AIM OF THE TASK
Pictures stay out of the copy; set down each line of the listing below exactly.
(RECORDED INFORMATION)
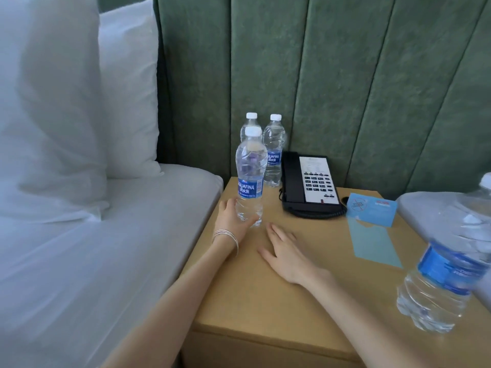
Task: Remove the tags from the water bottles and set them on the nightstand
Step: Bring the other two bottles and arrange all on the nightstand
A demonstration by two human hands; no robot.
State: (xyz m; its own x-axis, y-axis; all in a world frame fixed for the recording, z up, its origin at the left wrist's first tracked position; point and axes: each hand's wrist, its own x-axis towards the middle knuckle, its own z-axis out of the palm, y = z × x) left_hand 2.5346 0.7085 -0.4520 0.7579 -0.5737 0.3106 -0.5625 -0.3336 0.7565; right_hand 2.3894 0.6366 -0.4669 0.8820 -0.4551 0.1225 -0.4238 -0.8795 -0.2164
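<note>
My left hand (231,217) grips the lower part of a clear water bottle (250,171) with a blue label and white cap, standing upright on the wooden nightstand (265,296). Two more such bottles stand behind it near the wall, one mostly hidden (249,126), the other (275,150) beside the telephone. My right hand (287,252) rests flat on the nightstand top with fingers straight, holding nothing. A fourth bottle (449,261) stands large and blurred at the right edge. Light blue tags (372,224) lie flat on the nightstand to the right.
A black and white telephone (309,187) with a coiled cord sits at the back of the nightstand. The bed with white sheets (106,235) and pillows (66,102) lies to the left. A green padded headboard (318,75) stands behind. A pale grey object (438,211) shows at the right.
</note>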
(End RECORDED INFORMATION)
SOLUTION TO THIS EXERCISE
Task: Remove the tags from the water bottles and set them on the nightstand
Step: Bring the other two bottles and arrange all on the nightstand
A demonstration by two human hands; no robot.
State: (xyz m; its own x-axis, y-axis; all in a world frame fixed for the recording, z up, its origin at the left wrist's first tracked position; point and axes: each hand's wrist, its own x-axis towards the middle knuckle, its own z-axis out of the palm, y = z × x) left_hand 2.5346 0.7085 -0.4520 0.7579 -0.5737 0.3106 -0.5625 -0.3336 0.7565; right_hand 2.3894 0.6366 -0.4669 0.8820 -0.4551 0.1225 -0.4238 -0.8795 -0.2164
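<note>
My left hand (231,217) grips the lower part of a clear water bottle (250,171) with a blue label and white cap, standing upright on the wooden nightstand (265,296). Two more such bottles stand behind it near the wall, one mostly hidden (249,126), the other (275,150) beside the telephone. My right hand (287,252) rests flat on the nightstand top with fingers straight, holding nothing. A fourth bottle (449,261) stands large and blurred at the right edge. Light blue tags (372,224) lie flat on the nightstand to the right.
A black and white telephone (309,187) with a coiled cord sits at the back of the nightstand. The bed with white sheets (106,235) and pillows (66,102) lies to the left. A green padded headboard (318,75) stands behind. A pale grey object (438,211) shows at the right.
</note>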

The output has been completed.